Сознание твое отрывается от тебя и поднимается в аспидно-черную середину Пустоты. Ты искал пятое, седьмое, девятое измерение, а находишь одиннадцатое, из которого видно во все концы света, тьмы и пустоты. Из которого ты слышишь то, что не слышится, но слышимо во сне. Ханс Циммер услышал — и нашел-наиграл то, что Кристиан Нолан попытался показать: триллион в триллионной степени состояний предмета, пространства, освобожденного от земного времени, но не вызволенного из души человека, сумевшего уловить бессчетное измерение любви: когда смерть поставлена на паузу, когда жизнь становится вечной, а любовь — базовой энергией гравитации, сознания, мышления и слез.
Тарелочка ягодной юшкой умыта, где губы клубники и с кровью следы… На тысячку ласточек сердце разбито, как зеркало в доме, как небо беды, когда вырывается с мясом звезды в отпрянувший ветер оконная рама — в глубокие и золотые сады, где ловят в подолы Господни плоды и бабка, и мама…
Физика — не отсвет, а тень метафизики. Бледная, светлая, блистающая, неподвижная, летящая со скоростью света (такую скорость движения фотонов можно только представить). Физика вполне представима, ощутима и предполагаема. Физика бесконечна — и линейно, и комбинаторно, и шарообразно. Метафизика непредставима, но ощущаема. Англосаксонские ученые опростили все на свете: вес души — 0,1 унции; химия любви в гормонах, в еде, в среде обитания, в почесывании пяток, в конце концов; любовь может быть разной: например, можно трахать и корову, и коровью лепешку, и клочок сена, не дожеванного и не дошедшего в глубь коровы, до сычуга. Наука нынче не просветляет мышление и сознание, а затемняет их — позитивизм — и коммунистический, и капиталистический, распространяясь на процессы познания всего на свете: все — познаваемо, все ощущаемо, все изменяемо. Так проще дубасить население без дубины и без замаха. Мир придушил романтические представления о нем, переставая — постепенно — быть миром. Человек разучился летать. Сам. Без каких-либо приспособлений. Обещанный век роботов (XXI век) подменили на век связи, чтобы разобщить людей, а затем заменить их роботами — для золотого (или платинового, или алмазного) миллиарда…

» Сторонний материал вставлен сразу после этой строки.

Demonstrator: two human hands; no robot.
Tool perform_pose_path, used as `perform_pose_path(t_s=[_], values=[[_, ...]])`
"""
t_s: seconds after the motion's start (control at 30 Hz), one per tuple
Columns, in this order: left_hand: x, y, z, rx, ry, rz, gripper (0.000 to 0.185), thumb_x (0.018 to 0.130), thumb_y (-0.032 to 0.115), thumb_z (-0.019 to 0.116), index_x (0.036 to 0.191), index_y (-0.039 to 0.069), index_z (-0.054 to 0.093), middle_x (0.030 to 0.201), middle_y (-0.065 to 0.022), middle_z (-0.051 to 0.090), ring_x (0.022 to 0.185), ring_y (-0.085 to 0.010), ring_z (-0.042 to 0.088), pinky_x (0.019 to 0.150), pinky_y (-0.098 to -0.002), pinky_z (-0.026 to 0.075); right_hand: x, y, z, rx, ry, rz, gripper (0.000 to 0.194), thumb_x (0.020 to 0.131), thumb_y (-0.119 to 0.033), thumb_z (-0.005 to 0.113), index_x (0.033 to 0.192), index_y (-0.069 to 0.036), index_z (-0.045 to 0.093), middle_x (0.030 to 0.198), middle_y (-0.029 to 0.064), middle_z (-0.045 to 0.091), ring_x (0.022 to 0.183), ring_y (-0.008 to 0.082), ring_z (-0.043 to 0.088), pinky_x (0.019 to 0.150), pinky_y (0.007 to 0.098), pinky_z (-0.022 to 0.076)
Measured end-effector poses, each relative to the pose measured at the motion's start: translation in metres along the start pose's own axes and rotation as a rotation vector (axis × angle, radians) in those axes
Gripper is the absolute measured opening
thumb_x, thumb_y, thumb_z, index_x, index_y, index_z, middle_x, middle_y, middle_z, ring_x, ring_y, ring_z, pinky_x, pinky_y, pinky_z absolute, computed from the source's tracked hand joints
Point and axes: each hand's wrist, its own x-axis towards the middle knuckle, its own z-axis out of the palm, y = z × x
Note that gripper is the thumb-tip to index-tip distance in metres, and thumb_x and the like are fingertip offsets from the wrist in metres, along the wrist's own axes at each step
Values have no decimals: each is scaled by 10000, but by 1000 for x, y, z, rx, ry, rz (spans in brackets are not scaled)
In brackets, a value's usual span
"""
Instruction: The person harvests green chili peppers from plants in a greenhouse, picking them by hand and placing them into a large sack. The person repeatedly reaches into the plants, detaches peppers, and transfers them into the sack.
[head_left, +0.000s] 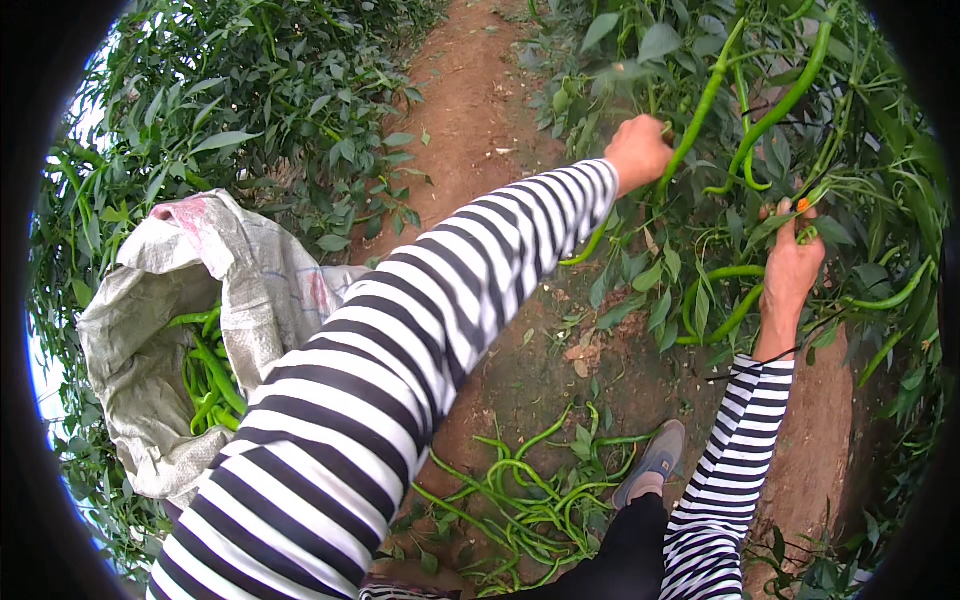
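Note:
Long green chili peppers (701, 112) hang from the plants at the right. My left hand (639, 154) reaches in among the leaves beside one long pepper, fingers curled; a green bit shows at the fingertips, but what they hold is unclear. Farther right, my right hand (793, 255) is raised among stems and leaves, its fingers around something green and largely hidden by foliage. A small orange spot shows at its fingertips. More peppers hang just left of my right wrist. A pile of picked green peppers (536, 495) lies on the ground below.
An open woven sack (262, 277) with green peppers (214, 375) inside stands at the left. Pepper plants (315, 112) line the left side of a dirt path (465, 97). A shoe (652, 457) is beside the pile. Thin dark strings (795, 350) cross near my right wrist.

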Motion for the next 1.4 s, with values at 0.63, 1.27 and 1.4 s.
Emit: perform_pose_path(t_s=[0.63, 1.27, 1.4], values=[[-18, 58, -194, -500, -693, 34, 208, 852, 265, 676, 889, 60, 668, 748, -9, 613, 510, -32, 418, 417, -189, 262, -2, -4, 0, -185, 21, -108, 159, 948, -142, 544, 977, 8, 590, 804, 44, 636, 708, 99, 527, 657, 257, 416], [-34, 49, -125, 332, -154, 333, 287, 922, 250, 523, 1005, -21, 569, 711, -186, 589, 684, -277, 585, 671, -396, 457, -3, -9, 2, -163, -2, -62, 154, 948, -156, 564, 970, -4, 564, 837, 30, 614, 733, 93, 543, 692, 247, 434], [-40, 50, -123, 287, -175, 272, 254, 882, 254, 580, 910, 6, 627, 729, -182, 624, 682, -262, 595, 690, -395, 467, -3, -8, 3, -118, 1, -40, 167, 949, -169, 566, 958, -3, 563, 832, 31, 610, 740, 93, 548, 700, 247, 438]])
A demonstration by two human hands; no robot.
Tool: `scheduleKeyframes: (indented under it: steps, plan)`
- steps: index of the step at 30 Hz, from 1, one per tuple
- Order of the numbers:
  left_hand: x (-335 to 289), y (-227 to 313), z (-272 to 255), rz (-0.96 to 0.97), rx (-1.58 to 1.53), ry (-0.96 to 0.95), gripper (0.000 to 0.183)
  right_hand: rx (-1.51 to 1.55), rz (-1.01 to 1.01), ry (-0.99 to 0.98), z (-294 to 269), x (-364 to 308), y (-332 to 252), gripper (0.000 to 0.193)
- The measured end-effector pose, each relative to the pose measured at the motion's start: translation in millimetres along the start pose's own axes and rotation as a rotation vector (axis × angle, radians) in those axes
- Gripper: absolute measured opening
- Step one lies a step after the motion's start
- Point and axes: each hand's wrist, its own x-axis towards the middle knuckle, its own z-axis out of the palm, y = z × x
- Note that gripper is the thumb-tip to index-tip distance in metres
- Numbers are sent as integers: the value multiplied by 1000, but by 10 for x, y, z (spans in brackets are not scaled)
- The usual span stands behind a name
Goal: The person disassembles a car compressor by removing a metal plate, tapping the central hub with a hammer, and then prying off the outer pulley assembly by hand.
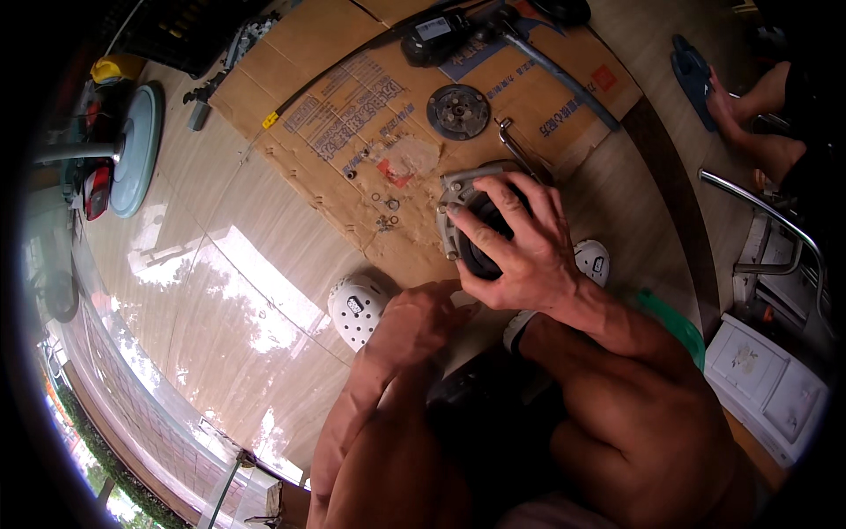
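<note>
A round metal housing (pixel 449 238) with bolt heads along its rim and a dark centre stands at the cardboard's near edge. My right hand (pixel 529 238) lies over it, fingers spread across its top and thumb at its near side, gripping it. Close by on the left, my left hand (pixel 419 322) is closed, its fingertips hidden; what it holds, if anything, I cannot make out. Beyond the housing lie a bent metal wrench (pixel 515 145) and a round dark metal disc (pixel 458 112). Small washers and nuts (pixel 388 212) lie scattered left of the housing.
Flattened cardboard (pixel 317 167) covers the floor ahead, bearing a hammer (pixel 564 79) and a black cabled tool (pixel 434 37). White perforated clogs (pixel 357 309) flank the work. A stool base (pixel 139 150) stands left; a chrome chair frame (pixel 784 212) and another person's foot (pixel 723 106) are right.
</note>
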Motion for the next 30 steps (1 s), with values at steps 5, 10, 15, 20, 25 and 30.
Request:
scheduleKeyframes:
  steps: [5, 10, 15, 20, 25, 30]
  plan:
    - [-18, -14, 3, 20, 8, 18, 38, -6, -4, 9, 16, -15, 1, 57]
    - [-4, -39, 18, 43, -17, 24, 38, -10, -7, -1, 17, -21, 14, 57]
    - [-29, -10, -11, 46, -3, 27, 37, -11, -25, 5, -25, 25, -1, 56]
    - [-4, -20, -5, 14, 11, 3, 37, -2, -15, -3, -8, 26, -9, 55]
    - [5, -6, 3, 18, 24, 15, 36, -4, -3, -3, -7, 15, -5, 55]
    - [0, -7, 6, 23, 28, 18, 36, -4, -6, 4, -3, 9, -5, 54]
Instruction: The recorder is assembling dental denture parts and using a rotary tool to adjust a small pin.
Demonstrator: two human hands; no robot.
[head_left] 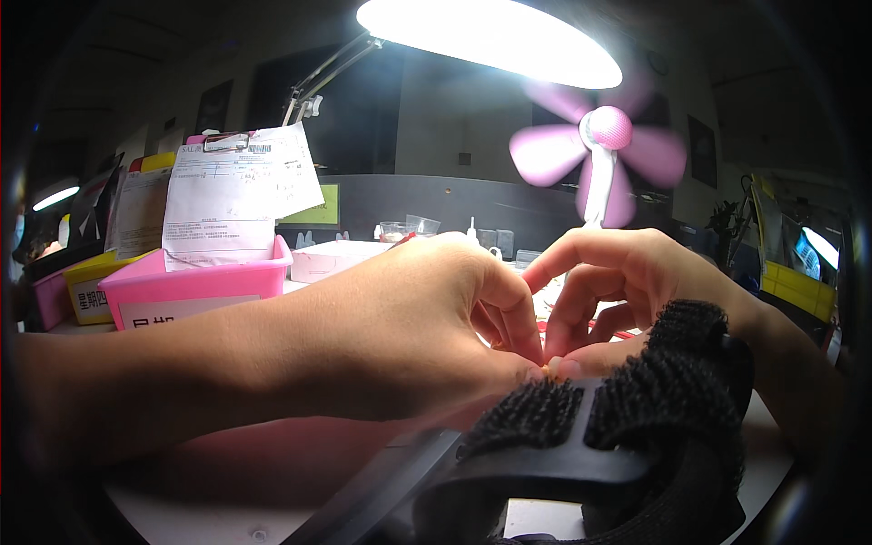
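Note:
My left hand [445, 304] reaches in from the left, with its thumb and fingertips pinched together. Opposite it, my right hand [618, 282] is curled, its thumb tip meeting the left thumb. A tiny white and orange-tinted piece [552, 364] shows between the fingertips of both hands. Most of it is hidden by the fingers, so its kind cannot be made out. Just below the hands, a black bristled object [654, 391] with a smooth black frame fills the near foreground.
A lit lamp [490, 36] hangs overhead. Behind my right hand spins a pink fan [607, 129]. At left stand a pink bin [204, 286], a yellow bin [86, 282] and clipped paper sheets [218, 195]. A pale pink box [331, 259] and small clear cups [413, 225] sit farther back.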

Ночью тьму молчит скотина. Волк из неба холод пьет. Листопад во рту идет: кто-то плачет и поет — в каждом звуке крепнет глина… И тяжелая осина выше голоса растет…
Ты чувствуешь сквозь утепленные сапоги, насколько холоден мох. Он древен. Он вечен. Он щупает себя росой, дождем, инеем. Молча вскрикивает — так, что слышно на другом краю вселенной, вселенных, на космических выселках. У тебя умер друг. Остался последний. Но и он неожиданно для всех, для тебя и для себя умер. Ты теперь разговариваешь с ними — по очереди, то во сне — молча, то наяву — вслух. Кто услышит нас? Когда-нибудь. Где-нибудь… Так умирают: остаются — но исчезают с высотой. И океан дрожит, как блюдце, наполненное пустотой. Собор вдыхает небо. Купол вздувается, плывет настил, как будто бог листву пощупал — и, золотую, отпустил…
Ты собираешь сухую хвою, сухой мох, сухие березовые пальчики. Спички за пазухой — у сердца — подсохли. Первая же вспыхивает — и начинается костер. Рядом окрест темнеет. Ты подбрасываешь, подкладываешь в огонь ветки и невесомые лапти мха. Теплеет. Ты сидишь в центре света и понимаешь, что таких костров, таких световых кругов в этом мире (да и на том свете) бессчетное количество. Рядом растет пихта. Огромная. Густая. Ярко-светло-зеленая. Чересчур островерхая, ракетообразная. Изредка некоторые ветви ее начинают подрагивать, раскачиваться. Ветер? Нет — тихо. Глаза барахлят? — Да вроде нет — в них ни слезинки… Это планета летит вокруг солнца — и ветки дерева качаются…
Ветвь опускается с неба под тяжестью птицы. Ветвь возвращается в небо усилием ночи. Все, что сегодня бессонному небу приснится, — все распахнется, как звезды и легкие очи: ночи бездонные птичьего взгляда короче.